Vue d'une partie de la paroisse Saint-André de Mumosho en territoire de Kabare
L’inquiétude grandit dans le groupement de Mumosho, territoire de Kabare, alors que la paroisse Saint-André a été la cible d’une attaque par des voleurs armés dans la nuit du vendredi 4 avril 2025. Cet incident marque une nouvelle escalade de l’insécurité dans la région, suscitant une vive indignation au sein de la société civile.
Selon les témoignages, les bandits ont pénétré l’enceinte de la paroisse vers 19h10. Ils se sont introduits de force dans le presbytère et ont méthodiquement fouillé toutes les chambres, emportant avec eux tout objet de valeur qu’ils ont pu trouver. Si aucune perte en vie humaine n’est à déplorer, le curé de la paroisse et la sentinelle ont été blessés lors de l’attaque.
L’intervention courageuse de la population locale a mis en déroute les assaillants, les contraignant à prendre la fuite. Cependant, leur départ précipité a laissé derrière eux une menace imminente : une grenade piégée dans la chambre du curé, témoignant de la dangerosité et de la cruauté de ces individus.
La synergie des organisations de la société civile Mudusa-Mumosho a fermement condamné cette énième manifestation d’insécurité. « Nous demandons l’implication urgente des autorités compétentes pour restaurer la sécurité dans nos entités », a déclaré avec véhémence Monsieur François Mubalama, Président de la synergie. « L’archidiocèse de Bukavu est devenu une cible privilégiée pour les bandits armés. »
Cette attaque survient à peine 24 heures après une atmosphère de psychose qui a régné à la paroisse Saint-Charles-Lwanga de Ciriri, soulignant la détérioration rapide du climat sécuritaire dans la région.

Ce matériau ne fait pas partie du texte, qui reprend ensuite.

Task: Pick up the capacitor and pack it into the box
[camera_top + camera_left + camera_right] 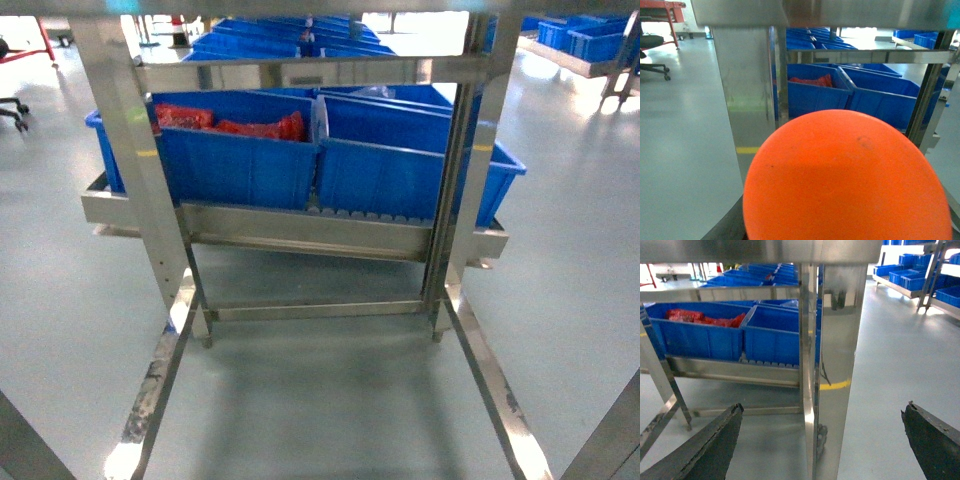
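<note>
In the left wrist view an orange-red round shape, most likely the end of the capacitor, is filling the lower half from 4 to 8 o'clock, very close to the lens. It is hiding the left claw, so I cannot tell if that claw is grasping it. In the right wrist view the right claw is standing released, its dark fingers wide apart at 7 and 4 o'clock, holding nothing. Farther, a steel rack is carrying blue bins at 12 o'clock; the left bin is holding red things. The grey floor is lying under it.
</note>
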Tool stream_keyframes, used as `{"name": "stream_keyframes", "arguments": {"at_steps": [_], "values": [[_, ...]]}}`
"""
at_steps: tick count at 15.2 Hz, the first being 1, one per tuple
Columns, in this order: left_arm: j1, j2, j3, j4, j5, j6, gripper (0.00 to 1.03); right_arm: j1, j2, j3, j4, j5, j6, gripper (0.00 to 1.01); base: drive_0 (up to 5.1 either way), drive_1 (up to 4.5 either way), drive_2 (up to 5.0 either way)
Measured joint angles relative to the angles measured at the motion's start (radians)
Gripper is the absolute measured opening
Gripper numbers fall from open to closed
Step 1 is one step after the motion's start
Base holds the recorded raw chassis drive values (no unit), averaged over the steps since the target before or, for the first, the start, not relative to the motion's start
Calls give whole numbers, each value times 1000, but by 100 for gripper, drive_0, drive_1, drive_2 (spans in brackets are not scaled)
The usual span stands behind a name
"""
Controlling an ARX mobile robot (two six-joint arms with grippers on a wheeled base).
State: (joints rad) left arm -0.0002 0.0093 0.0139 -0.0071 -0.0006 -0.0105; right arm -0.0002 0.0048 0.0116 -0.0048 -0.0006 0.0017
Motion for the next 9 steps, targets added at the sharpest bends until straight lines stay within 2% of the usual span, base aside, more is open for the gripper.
{"name": "stream_keyframes", "arguments": {"at_steps": [9], "values": [[0,0,0,-1,0,0,44,0,0,0,-1,0,1,98,0,0,0]]}}
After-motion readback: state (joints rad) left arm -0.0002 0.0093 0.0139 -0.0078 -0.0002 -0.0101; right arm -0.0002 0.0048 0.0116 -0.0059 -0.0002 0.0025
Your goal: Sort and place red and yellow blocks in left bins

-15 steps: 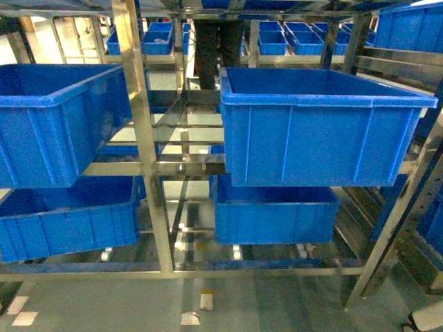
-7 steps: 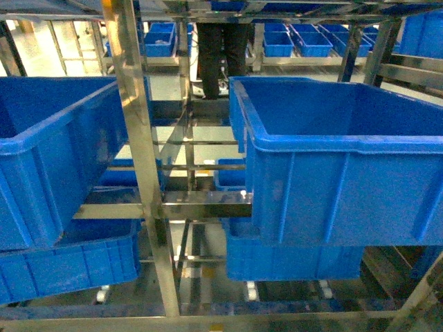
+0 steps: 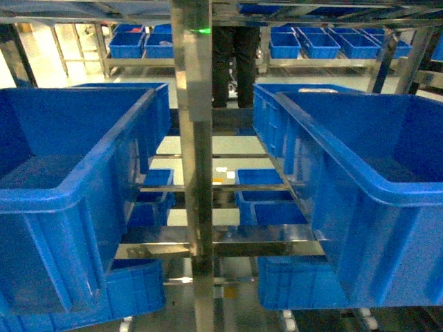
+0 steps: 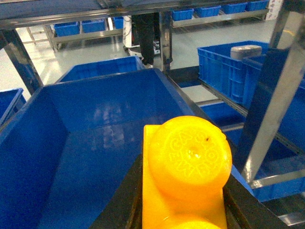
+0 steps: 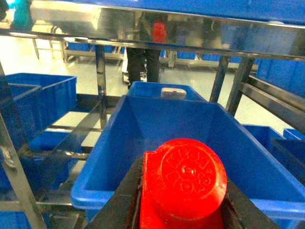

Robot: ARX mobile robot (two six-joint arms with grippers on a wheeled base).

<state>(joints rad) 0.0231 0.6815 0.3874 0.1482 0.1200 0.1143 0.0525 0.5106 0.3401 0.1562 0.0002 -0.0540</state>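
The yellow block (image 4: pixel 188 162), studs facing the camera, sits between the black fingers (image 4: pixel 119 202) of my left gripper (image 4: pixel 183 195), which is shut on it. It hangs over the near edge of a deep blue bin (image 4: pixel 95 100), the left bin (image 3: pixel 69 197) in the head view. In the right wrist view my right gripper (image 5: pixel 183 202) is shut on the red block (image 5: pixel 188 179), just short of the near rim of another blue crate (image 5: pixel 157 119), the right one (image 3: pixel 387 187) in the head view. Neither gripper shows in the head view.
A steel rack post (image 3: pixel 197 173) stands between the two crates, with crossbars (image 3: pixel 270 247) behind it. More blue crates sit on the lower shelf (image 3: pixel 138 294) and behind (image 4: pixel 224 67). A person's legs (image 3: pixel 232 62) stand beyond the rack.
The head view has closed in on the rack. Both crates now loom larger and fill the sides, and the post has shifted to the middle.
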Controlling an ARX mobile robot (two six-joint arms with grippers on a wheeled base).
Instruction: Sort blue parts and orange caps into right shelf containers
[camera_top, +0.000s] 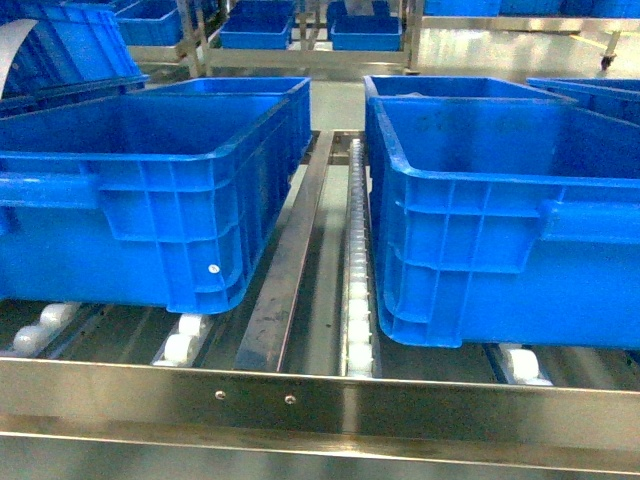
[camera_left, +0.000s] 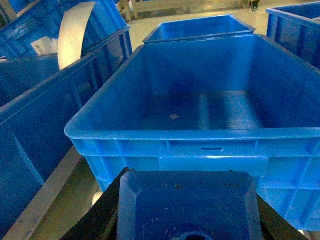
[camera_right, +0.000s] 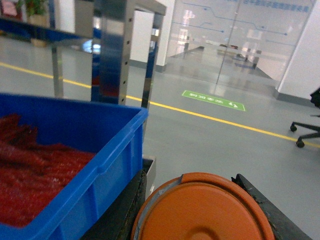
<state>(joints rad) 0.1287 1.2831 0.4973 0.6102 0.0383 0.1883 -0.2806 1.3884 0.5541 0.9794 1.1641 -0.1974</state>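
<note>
Fingers (camera_left: 102, 220) astride blue part (camera_left: 187, 205)

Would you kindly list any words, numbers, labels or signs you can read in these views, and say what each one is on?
No text here can be read.
Green floor sign: white marks, too blurred to read.
Glass wall: faint blue lines and lettering, too small to read.
White label in the bin at far left of the left wrist view: illegible.
Orange cap: only its plain top shows, no print visible.
</note>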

Les religieux de l’archidiocèse traversent une période particulièrement difficile, Mumosho étant la troisième paroisse où des hommes armés ont réussi à pénétrer dans le couvent des prêtres depuis février 2025, après Nyantende et Murhessa. Une autre tentative d’intrusion avait été déjouée de justesse à la communauté des Filles de Marie Reine des Apôtres à Buholo VI, dans la paroisse Sainte-Trinité, grâce à l’intervention des éléments du M23 en collaboration avec la jeunesse locale.
Ces événements successifs mettent en lumière une vulnérabilité croissante des institutions religieuses face à la montée de la criminalité armée. La société civile appelle les autorités à prendre des mesures concrètes et immédiates pour assurer la sécurité des populations et des lieux de culte, et pour traduire en justice les auteurs de ces actes de violence. La prière et la solidarité avec les religieux sont de mise en ces temps d’épreuve.